Places you could once easily run across were now slippery and inaccessible. You could not rely on rocks and boulders for support, because they had been loosened. All around, people were digging ditches as fast as they could, but to my surprise nobody built any footbridges. In the marshes, we'd had footbridges linking everything to everything. Here, all you would find was the occasional platform which soon sank into the mud. Everybody took to sleeping on platforms. Out of bamboo and scarce boards, stilt villages were constructed. Because the water was now running off the hillsides in streams, people moved back towards the ark: it did not matter much where you lived, you were going to get wet. We woke up with swollen throats. The little ones caught colds, their ears ran with pus, and they cried through the night. My father waded across the plots where his millet was rotting.

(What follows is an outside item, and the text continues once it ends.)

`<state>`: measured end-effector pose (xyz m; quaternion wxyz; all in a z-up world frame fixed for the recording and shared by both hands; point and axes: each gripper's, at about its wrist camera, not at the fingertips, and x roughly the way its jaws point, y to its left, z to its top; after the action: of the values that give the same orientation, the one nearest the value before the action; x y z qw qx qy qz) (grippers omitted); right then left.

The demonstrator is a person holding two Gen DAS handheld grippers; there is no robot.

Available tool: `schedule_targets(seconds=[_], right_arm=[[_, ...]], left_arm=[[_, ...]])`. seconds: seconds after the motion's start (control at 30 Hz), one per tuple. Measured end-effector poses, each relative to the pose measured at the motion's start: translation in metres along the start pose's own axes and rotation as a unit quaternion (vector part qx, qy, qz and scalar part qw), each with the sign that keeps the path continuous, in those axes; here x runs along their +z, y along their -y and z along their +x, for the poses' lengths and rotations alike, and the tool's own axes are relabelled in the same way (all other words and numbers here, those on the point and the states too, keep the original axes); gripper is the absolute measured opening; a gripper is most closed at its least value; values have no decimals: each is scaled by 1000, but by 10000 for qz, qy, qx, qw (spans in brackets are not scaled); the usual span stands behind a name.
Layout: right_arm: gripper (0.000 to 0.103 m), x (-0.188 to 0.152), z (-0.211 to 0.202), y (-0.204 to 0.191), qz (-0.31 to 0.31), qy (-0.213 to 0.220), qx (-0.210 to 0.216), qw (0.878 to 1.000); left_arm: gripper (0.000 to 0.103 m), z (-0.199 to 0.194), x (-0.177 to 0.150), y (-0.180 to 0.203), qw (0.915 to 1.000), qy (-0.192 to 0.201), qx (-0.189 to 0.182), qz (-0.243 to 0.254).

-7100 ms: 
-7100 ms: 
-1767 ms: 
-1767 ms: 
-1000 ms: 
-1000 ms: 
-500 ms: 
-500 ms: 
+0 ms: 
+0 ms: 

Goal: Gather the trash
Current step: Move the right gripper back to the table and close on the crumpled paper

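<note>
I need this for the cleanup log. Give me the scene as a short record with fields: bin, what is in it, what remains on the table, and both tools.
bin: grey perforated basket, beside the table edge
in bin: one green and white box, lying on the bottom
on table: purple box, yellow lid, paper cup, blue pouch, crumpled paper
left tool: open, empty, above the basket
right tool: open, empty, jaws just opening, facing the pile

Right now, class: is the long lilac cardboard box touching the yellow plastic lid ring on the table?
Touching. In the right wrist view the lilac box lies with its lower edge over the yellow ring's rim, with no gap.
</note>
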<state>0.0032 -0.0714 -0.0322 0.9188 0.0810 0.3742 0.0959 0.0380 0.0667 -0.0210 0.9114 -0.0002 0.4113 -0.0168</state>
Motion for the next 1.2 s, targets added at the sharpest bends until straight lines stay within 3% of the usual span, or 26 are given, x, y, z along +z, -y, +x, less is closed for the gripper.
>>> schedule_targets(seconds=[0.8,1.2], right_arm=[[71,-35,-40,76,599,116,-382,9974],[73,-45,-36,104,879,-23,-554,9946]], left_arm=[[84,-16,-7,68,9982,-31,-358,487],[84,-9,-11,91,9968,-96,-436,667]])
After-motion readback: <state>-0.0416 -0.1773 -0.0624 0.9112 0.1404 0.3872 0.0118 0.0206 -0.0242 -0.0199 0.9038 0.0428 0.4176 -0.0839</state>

The wet did not come from the rain alone. It came from under us and from around us, it rose from everything. The earth slid away beneath us. Mosses grew in the fireplaces. Lakes and streams formed. Flowers bloomed in places where we had never seen any green before. The refuse that had been heaped up began to ferment, foodscraps, excrement, everything became one big mash. The flies stung. In the hills, the swallows seemed to hit the ground in full flight. The blackbirds huddled in the trees, smoothing their feathers. The chickens scrabbled in the mud. The cattle stood at one end of the enclosure, their heads into the wind. Sometimes the rain caught us in the middle of the night. Then we lay, curled up, soaked, waiting for morning. It always came like treachery: it was yet more unbearable dampness.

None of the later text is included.